Marketed as Novolastic HT, this flexible, self-bonding insulation is an integral part of FMC’s high-pressure, high-temperature subsea completion systems. Inventor Dwight D. Janoff and FMC were granted two US patents (issued in June 2004 and May 2005) on its formulation.

The silicone rubber-based insulation is pliable and has superior tensile elongation (250 to 300%) compared with syntactic foam (0.5%). This allows for thermal or mechanical expansion or movement of piping such as flowline jumpers without cracking or breaking the insulating layer. It is thermally stable to 350°F (177ºC) and is not subject to hydrogen stress cracking. It can be cast in place using molds around the components (most common method), pre-cast, or bonded to itself onto metallic components.

Novolastic HT is available in non-glare white and yellow.

Lead time

Currently, about eight to 10 weeks’ lead time is required to order materials, fabricate mold, and cast the insulation for specific pieces of equipment. Molds are built of galvanized steel, wood, or injection-molded plastic (for complex geometries). Although tolerances for insulation are not extremely tight, engineers nonetheless use Autocad, Solid Modeling, Pro-EE, and Uni-graphics to design the molds.

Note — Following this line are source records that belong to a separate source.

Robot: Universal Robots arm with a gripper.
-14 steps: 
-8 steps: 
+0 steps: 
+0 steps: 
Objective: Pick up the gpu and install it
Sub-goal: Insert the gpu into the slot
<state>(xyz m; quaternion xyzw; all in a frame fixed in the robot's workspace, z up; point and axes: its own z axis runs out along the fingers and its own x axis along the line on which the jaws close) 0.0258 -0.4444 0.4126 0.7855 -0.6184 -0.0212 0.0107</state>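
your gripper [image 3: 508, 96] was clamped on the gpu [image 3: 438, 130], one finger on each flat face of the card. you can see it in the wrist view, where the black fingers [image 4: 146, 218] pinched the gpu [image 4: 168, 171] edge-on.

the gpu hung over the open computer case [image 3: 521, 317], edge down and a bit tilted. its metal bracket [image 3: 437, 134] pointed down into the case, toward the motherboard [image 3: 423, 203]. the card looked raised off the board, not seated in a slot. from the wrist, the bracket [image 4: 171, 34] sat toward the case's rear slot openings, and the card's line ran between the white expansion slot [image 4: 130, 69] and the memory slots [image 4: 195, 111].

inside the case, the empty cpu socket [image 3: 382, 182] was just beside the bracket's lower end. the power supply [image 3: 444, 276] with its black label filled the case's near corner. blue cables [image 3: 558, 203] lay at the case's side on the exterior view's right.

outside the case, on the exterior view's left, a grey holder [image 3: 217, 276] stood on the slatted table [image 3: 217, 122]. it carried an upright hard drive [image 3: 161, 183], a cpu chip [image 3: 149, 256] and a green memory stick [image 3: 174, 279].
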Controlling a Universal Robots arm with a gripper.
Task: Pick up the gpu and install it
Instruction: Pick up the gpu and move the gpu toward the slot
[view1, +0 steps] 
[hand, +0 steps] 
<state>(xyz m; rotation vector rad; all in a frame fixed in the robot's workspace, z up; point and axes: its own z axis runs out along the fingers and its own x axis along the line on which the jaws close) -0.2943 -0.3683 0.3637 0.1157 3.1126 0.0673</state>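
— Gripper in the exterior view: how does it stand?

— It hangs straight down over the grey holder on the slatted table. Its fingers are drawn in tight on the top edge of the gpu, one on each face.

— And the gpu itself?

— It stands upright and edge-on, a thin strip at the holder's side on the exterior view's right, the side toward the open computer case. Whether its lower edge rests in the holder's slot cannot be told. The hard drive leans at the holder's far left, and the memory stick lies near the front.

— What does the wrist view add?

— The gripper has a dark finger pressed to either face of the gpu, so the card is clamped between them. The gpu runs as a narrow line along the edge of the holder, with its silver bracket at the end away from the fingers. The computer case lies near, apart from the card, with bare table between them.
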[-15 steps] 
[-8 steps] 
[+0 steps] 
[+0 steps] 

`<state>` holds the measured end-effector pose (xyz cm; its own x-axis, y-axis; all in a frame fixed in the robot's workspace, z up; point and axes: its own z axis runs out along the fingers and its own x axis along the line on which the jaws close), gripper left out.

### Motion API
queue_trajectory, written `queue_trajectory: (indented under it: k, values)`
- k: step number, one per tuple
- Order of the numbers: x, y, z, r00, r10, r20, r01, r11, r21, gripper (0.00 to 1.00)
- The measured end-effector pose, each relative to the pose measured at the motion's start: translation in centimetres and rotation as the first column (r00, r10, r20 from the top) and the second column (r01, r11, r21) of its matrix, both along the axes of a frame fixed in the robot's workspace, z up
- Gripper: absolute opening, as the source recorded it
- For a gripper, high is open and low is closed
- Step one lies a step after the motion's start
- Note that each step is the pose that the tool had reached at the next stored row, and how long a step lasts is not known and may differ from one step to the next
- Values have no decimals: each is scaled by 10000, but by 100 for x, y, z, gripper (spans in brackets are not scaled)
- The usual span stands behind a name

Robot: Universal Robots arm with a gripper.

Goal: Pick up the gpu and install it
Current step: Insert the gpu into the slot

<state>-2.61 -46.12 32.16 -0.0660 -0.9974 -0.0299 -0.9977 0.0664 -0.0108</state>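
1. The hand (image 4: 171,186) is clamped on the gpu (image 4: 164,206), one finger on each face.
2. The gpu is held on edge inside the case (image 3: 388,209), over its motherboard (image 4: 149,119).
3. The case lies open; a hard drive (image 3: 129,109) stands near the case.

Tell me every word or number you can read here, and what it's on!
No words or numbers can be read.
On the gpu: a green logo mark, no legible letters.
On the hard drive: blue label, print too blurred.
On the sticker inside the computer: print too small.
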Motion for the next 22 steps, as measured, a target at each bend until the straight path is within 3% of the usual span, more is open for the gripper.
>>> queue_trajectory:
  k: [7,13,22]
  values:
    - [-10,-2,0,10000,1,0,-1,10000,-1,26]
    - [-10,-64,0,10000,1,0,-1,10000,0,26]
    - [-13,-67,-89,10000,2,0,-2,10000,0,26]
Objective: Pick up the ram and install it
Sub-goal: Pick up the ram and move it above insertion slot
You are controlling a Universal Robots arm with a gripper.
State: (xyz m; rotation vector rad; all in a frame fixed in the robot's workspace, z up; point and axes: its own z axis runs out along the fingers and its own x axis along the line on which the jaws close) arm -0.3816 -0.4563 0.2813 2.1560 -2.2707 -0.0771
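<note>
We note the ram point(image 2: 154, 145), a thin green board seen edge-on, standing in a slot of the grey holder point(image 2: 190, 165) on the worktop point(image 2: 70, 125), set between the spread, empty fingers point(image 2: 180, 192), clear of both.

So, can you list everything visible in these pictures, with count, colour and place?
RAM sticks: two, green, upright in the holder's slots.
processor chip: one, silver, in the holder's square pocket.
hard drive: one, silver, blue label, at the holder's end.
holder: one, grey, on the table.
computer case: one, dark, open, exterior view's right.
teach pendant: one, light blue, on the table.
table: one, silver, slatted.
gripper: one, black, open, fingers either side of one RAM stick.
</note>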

Novolastic is shipped as a liquid (55-gallon drums and 5-gallon buckets), mixed, and cast in place. According to Heuring, insulation for a 15,000-psi subsea tree requires about 500 gallons of fluid, poured into a half-shell mold, and takes only about six hours to cure. Since the curing process is not significantly exothermic, the product can be cast in thick sections.

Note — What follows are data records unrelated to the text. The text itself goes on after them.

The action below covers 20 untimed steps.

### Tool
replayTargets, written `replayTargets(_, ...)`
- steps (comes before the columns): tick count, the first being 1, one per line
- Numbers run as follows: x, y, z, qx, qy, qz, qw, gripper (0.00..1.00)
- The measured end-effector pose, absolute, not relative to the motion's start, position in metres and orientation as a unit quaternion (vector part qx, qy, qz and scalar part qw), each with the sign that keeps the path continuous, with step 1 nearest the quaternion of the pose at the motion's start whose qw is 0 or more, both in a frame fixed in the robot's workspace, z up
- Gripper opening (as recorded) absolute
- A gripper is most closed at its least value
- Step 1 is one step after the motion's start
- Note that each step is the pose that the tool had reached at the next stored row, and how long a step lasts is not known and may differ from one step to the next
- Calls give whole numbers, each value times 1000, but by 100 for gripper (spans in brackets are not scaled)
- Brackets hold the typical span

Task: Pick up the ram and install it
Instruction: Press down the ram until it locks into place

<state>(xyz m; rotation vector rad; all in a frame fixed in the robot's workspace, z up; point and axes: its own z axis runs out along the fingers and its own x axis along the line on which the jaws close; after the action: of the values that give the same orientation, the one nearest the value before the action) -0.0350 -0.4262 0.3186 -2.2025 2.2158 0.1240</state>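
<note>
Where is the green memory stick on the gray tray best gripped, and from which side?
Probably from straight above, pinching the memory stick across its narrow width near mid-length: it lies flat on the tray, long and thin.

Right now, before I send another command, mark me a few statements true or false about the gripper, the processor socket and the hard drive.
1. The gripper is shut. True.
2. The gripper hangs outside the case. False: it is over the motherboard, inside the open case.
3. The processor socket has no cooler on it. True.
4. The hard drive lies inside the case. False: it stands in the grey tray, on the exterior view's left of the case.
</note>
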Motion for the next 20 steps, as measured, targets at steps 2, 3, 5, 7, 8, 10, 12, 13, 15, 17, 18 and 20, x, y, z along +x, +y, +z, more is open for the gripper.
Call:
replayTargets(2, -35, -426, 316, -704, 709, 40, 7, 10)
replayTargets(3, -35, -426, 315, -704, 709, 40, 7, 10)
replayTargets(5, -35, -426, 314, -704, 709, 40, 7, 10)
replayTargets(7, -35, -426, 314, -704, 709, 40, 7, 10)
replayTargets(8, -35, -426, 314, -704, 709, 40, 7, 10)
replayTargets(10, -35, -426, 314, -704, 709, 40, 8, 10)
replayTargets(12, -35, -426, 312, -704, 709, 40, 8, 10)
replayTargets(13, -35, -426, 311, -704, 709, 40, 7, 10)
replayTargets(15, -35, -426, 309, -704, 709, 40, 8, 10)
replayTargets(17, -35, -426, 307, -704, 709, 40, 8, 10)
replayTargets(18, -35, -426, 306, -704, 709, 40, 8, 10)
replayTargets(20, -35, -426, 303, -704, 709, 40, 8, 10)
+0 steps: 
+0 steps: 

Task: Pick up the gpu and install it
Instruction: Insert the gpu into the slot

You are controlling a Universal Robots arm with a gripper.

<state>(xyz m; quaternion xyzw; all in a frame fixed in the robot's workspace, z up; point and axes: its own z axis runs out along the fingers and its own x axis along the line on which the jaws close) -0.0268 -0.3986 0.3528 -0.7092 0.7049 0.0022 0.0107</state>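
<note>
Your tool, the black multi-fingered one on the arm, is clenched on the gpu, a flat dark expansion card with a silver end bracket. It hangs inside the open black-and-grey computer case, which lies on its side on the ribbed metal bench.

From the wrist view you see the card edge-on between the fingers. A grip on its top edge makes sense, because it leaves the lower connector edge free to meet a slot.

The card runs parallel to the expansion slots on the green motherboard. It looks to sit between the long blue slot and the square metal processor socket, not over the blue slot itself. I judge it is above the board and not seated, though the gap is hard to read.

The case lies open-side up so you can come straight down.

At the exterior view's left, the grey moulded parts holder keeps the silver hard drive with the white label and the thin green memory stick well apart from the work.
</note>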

The thickness of the insulation depends on the cool-down requirements, Davalath said. An operator typically wants insulation designed for an eight- to 16-hour shutdown or perhaps as long as 21 hours. The purpose is to manage hydrate formation in trees and manifolds, which is dependent on water temperature and produced fluid properties. The purpose of insulating jumpers is to manage wax deposition.

FMC uses about 75% of the Novolastic it produces to insulate its own equipment, and the remaining 25% is sold for insulation systems on other equipment, according to Heuring.

Worldwide use

Novolastic was first used in 2002 for ExxonMobil’s Zafiro Southern Expansion Area project offshore Equitorial Guinea and BP’s Thunder Horse in the GoM, followed by dozens of projects in the GoM, Africa, Brazil, and Asia. The most recent include Shell’s Perdido project in the GoM, Gumusuit offshore Malaysia, and BC-10 offshore Brazil; Murphy Oil’s Azurite project offshore Congo; and Total’s Pazflor project offshore Angola.

In several of the projects, the field-measured cool-down times were better than design.

FMC is looking at product developments for projects with production temperatures above 400°F (204ºC).

Qualification process

An ISO working group composed of industry experts was formed in mid-2008 to work on a standard for qualifying wet thermal insulation coatings for pipelines, flowlines, equipment, and subsea structures.

By December 2009, ISO 12736 was through preliminary, proposal, and preparatory stages and was in committee stage, with a Committee Draft registered and study initiated.

The working group will convene again in March 2010 to review all of the comments, said FMC materials engineer Elizabeth Whitsitt.

In the US, API is the technical advisory group (TAG) for TC67/SC2. API will review the proposed standard, formulate a position, and then recommend a vote to ANSI, which votes on behalf of the US. As a wet insulation expert, Whitsitt sends her recommendations to the API TAG to help them formulate their opinions. And thus a new standard may emerge.